EXERCISE INSTRUCTIONS
Copy each line below that contains "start".

-- PROVIDED DATA follows --

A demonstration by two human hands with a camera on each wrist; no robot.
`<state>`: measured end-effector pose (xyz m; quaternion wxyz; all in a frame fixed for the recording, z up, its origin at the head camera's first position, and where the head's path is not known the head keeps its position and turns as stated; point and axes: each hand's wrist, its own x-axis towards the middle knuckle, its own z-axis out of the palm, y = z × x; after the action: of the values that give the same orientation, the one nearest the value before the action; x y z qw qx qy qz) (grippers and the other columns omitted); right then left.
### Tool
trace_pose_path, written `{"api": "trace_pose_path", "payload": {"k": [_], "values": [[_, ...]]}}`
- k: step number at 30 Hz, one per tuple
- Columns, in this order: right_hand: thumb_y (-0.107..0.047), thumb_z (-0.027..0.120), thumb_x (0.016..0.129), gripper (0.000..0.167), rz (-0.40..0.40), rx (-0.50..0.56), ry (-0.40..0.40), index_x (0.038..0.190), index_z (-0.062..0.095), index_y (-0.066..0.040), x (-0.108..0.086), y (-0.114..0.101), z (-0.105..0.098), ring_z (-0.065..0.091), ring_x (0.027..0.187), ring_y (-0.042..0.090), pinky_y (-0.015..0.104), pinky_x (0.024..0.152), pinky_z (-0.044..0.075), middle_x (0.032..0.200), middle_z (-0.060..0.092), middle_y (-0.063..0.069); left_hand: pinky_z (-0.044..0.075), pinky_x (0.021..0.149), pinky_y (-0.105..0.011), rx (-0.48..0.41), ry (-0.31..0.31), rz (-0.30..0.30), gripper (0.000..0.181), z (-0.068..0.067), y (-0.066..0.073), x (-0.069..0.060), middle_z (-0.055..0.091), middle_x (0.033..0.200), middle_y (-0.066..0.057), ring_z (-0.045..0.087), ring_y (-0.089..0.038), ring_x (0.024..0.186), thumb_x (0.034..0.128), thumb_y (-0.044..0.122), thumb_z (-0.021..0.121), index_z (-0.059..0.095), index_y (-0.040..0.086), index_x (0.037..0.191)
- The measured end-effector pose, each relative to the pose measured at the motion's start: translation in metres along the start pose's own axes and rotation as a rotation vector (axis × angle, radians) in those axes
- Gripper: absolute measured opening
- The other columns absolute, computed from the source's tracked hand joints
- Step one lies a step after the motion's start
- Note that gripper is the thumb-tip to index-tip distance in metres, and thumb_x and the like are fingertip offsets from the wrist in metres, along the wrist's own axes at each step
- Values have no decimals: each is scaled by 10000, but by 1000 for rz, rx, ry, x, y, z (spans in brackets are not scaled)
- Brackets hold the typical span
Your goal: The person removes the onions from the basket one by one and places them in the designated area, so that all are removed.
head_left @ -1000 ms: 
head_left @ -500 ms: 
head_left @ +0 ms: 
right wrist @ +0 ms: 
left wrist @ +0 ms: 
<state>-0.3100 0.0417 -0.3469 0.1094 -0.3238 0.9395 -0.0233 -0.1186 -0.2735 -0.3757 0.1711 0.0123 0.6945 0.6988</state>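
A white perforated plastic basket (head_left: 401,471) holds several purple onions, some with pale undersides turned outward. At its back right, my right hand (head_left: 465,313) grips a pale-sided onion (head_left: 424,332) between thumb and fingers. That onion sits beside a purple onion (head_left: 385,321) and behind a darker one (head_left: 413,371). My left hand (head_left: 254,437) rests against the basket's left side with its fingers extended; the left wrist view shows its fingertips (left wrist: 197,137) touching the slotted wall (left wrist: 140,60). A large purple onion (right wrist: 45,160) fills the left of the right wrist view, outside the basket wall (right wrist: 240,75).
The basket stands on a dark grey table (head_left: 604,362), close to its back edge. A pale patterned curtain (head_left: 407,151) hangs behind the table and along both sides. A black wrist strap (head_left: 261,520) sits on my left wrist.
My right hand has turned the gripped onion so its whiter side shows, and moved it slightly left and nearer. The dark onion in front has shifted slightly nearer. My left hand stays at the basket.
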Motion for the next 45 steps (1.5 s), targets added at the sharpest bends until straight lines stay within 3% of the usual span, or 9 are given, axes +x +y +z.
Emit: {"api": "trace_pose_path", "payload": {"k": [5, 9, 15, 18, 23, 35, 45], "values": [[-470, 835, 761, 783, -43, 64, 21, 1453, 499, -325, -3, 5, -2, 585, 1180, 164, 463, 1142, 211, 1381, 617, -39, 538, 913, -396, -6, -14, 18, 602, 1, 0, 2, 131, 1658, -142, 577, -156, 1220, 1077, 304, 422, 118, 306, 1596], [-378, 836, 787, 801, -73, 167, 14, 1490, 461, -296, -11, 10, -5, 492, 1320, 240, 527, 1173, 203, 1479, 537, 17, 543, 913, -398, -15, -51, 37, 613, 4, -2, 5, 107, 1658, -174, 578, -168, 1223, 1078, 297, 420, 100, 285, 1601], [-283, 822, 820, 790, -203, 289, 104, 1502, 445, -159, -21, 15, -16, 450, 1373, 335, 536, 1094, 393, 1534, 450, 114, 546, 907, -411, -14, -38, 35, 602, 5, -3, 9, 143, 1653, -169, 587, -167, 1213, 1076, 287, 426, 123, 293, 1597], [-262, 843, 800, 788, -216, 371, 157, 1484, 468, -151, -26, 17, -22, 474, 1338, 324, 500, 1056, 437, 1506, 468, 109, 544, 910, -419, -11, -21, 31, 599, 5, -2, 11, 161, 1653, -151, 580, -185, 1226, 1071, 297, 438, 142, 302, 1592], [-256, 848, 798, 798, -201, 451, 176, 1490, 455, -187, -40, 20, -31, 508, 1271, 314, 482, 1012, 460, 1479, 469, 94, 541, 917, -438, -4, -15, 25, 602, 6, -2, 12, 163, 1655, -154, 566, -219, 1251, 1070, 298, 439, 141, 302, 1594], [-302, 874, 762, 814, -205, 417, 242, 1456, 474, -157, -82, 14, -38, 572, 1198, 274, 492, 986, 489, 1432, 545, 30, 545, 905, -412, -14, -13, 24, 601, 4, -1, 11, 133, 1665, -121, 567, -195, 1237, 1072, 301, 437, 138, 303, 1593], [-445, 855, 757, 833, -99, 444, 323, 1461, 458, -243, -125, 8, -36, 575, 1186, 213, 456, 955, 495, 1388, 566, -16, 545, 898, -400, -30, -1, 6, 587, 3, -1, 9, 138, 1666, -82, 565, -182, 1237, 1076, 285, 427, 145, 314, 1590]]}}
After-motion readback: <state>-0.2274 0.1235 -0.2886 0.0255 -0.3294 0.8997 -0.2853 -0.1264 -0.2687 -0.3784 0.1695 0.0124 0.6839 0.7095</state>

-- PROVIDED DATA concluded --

EXERCISE RESULT
- The measured end-effector pose, each relative to the pose measured at the motion's start: translation in metres along the start pose's own axes and rotation as a rotation vector (axis × angle, radians) in those axes
- Step one lies a step after the motion's start

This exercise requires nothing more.